– Да чтоб тебя, – тоскливо пробормотал Штефан, провожая его взглядом.

По крайней мере расчеты потеряли всякий смысл – все, что не успели упаковать, придется бросить.

Штефан захлопнул бухгалтерский журнал – он только начал новый – и не глядя швырнул в холодный камин.

Над утренним мраком, над полусонным городом Солоухайм, собирался белесый туман. Сегодня он был чище, чем обычно – фабрики простаивали и не выдыхали клубы черного дыма в сырое серое небо. Штефан задернул занавеску, взял с комода кувшин с водой и вышел в коридор.

Пытаться разбудить Хезер стуком в дверь никакого смысла – она спала так, будто каждую ночь стреляла себе в висок, и пробуждение ее больше напоминало воскрешение.

Он как раз собирался совершить это чудо. Переступил порог спальни и медленно двинулся к белеющему в темноте пятну одеяла. Единственная работающая газовая лампа была как раз над кроватью, а ходить в темноте по спальне было попросту опасно – можно было раздавить чашку, поскользнуться на очередной драгоценной книге Хезер или, что было хуже всего – наступить на одну из проклятых крыс.

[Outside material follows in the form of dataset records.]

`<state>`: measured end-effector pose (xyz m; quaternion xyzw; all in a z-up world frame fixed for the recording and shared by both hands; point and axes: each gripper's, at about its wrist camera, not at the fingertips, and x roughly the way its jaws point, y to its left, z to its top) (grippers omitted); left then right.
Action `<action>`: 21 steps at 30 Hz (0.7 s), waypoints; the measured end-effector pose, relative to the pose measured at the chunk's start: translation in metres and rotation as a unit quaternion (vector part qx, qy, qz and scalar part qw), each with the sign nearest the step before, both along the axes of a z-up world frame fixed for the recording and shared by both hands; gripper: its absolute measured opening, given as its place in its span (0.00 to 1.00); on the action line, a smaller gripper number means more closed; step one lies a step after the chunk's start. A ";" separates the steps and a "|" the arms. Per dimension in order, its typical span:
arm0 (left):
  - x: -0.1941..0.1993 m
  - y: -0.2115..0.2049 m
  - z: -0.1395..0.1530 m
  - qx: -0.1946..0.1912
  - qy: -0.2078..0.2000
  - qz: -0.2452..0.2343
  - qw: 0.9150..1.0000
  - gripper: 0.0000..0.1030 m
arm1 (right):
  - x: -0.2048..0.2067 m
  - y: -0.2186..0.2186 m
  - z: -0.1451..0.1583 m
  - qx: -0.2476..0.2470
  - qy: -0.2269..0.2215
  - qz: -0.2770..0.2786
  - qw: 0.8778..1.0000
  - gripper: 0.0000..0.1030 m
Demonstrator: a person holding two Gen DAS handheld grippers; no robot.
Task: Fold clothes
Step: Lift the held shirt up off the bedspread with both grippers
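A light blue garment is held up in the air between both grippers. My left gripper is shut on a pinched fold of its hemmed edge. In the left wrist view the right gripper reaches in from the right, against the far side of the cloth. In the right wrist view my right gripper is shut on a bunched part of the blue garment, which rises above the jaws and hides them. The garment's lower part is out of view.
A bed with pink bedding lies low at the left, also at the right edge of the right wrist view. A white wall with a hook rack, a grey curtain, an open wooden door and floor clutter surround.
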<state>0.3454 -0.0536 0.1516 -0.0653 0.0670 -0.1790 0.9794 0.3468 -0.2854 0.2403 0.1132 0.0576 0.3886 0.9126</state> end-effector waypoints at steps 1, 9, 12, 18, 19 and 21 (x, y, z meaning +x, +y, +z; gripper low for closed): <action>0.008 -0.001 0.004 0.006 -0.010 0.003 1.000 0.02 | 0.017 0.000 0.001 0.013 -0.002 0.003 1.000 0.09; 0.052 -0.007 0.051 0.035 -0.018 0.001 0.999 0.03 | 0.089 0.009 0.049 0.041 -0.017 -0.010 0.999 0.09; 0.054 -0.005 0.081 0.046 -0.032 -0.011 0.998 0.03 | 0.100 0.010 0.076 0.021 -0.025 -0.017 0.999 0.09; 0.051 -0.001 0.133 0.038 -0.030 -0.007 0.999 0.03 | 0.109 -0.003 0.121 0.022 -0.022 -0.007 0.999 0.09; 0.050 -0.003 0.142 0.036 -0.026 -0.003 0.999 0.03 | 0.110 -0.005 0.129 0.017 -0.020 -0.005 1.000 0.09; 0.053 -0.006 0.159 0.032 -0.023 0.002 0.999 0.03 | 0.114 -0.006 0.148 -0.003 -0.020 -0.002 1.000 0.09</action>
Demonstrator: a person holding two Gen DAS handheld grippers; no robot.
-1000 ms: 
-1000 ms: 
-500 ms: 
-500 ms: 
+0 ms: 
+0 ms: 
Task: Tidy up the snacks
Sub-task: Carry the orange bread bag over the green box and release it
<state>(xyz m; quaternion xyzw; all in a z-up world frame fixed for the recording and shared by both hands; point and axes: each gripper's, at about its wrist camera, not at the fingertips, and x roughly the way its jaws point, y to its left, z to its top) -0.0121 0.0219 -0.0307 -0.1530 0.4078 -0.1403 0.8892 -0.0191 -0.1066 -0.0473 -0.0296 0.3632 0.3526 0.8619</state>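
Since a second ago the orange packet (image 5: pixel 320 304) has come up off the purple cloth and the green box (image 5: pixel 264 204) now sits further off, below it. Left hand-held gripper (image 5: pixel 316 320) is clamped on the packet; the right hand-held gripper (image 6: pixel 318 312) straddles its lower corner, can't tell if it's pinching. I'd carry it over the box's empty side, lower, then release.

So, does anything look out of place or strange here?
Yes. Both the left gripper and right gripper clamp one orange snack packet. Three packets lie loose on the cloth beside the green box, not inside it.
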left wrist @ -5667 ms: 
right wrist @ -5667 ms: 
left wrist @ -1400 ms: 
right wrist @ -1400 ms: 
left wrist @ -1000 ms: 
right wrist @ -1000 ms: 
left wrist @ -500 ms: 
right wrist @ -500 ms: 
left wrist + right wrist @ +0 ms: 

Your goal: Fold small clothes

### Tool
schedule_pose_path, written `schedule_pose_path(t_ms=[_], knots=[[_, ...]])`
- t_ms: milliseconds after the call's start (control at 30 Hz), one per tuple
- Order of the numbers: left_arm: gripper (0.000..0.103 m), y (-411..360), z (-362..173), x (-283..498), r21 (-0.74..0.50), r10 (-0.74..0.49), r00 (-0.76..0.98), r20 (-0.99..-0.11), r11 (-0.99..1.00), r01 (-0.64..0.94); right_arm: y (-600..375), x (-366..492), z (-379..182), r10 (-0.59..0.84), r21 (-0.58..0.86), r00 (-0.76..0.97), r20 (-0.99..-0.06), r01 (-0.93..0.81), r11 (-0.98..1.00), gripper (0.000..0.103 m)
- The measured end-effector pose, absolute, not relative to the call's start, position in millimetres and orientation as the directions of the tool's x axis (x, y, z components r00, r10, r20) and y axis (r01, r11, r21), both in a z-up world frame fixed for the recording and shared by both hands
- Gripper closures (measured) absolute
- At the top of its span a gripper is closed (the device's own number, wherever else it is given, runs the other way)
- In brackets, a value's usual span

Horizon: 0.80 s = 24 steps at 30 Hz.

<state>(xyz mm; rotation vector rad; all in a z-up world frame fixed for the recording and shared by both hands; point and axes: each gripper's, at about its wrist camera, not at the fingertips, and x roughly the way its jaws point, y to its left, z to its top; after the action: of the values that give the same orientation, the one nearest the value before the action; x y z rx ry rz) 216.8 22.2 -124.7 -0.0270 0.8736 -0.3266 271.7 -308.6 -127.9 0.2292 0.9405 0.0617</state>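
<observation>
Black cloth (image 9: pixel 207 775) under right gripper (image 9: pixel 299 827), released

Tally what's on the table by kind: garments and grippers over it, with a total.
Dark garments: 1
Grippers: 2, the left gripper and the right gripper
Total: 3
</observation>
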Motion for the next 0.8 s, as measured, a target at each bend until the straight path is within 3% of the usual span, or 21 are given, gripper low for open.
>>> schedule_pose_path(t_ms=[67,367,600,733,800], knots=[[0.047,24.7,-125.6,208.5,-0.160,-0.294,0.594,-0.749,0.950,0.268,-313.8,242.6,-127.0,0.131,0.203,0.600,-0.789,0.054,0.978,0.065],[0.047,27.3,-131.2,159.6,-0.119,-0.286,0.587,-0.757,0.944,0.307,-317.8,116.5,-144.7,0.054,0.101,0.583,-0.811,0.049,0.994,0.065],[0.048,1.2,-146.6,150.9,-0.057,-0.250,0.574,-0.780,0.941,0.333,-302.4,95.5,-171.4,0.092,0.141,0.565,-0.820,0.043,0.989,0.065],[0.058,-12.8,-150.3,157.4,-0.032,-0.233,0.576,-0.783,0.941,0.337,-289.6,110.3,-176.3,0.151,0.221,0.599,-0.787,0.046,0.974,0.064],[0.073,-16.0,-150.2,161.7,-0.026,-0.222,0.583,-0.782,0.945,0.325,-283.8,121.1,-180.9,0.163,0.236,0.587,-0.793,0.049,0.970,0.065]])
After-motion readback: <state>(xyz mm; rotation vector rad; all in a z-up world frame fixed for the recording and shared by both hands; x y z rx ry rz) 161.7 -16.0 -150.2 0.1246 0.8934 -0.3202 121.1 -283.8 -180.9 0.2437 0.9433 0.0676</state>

– Пожар! – рявкнул он, наклонившись над спящей. Хезер спала лицом вниз и он видел только заворачивающуюся в кудри темноту, разметавшуюся по подушке и блестящие бусинки глаз – три крысы уютно устроились у нее на спине. – Горим! Смерть, холера, передушили крыс, сперли весь реквизит, птичек сожрали, артистов расстреляли!

Хезер даже не пошевелилась. Штефан, вздохнув, стряхнул крыс, перевернул ее на спину и наклонил кувшин над ее лицом.

– С-у-у-ука… – простонала она, не открывая глаза. – Я только легла…

– Там революция, кедвешем, – сообщил он, выдергивая из-под ее головы мокрую подушку. – Народ озверел, повыбегал на улицы и стреляет.

– Уже? – пробормотала Хезер, перевернувшись на бок и пытаясь засунуть под щеку край одеяла. – Ну хорошо, зайди тогда через часик…

– Вставай! – не выдержал он, срывая с нее одеяло. – Давай, нам надо срочно бросать вещички в экипаж и валить отсюда!

– И много мы бросим в экипаж? – резонно заметила она, садясь на кровати и слепо вытягивая перед собой руки. – Водички бы…

– На, выжми, – посоветовал Штефан, бросая ей подушку. – А что ты предлагаешь?

– Ничего. В любом случае поздно дергаться, все уже случилось.

– Это была твоя идея тут задержаться, – раздраженно бросил он и сделал шаг от кровати. Под каблуком что-то сухо хрустнуло.

– Моя, – согласилась Хезер, зажигая лампу. Комнату залил красноватый дрожащий свет. – Пина больна, помнишь?

Штефан поморщился. Гимнастка действительно подхватила легочную гниль и лежала в переполненном госпитале. Вито, ее брат, сказал, что она лежит на лестнице с другими больными, и на нее уже надели маску.

– Пины уже нет, да приснится она Спящему в следующем Сне, – отрезал он. – И Вито тоже скоро придется сниться как-нибудь в другой раз, если он будет постоянно ошиваться у госпиталя. У нас есть приглашение в Гардарику, нас выпустят. И мы под знаком Спящего, помнишь? В артистов, пока на баррикады не лезут, не стреляют.

– Ага, а я до сих пор девка, – проворчала Хезер, стягивая сорочку. – Дай воды, а?

Штефан поискал взглядом кувшин или бутылку. Найти что-то в комнате, где жила Хезер было практически невозможно. Он видел книги, реквизит, элементы декораций, старый занавес, завернутый в рваный пергамент, косметику и духи, наваленные в коробки вперемешку с гримом и десяток клеток с крысами и птицами. Кувшина не было.

– За шкафом.

Она бродила по комнате, наугад выдергивая из наваленных на стулья тряпок белье и одежду. Штефан, наконец отыскав кувшин, снял с него миску, налил в нее воды и сунул Хезер под нос.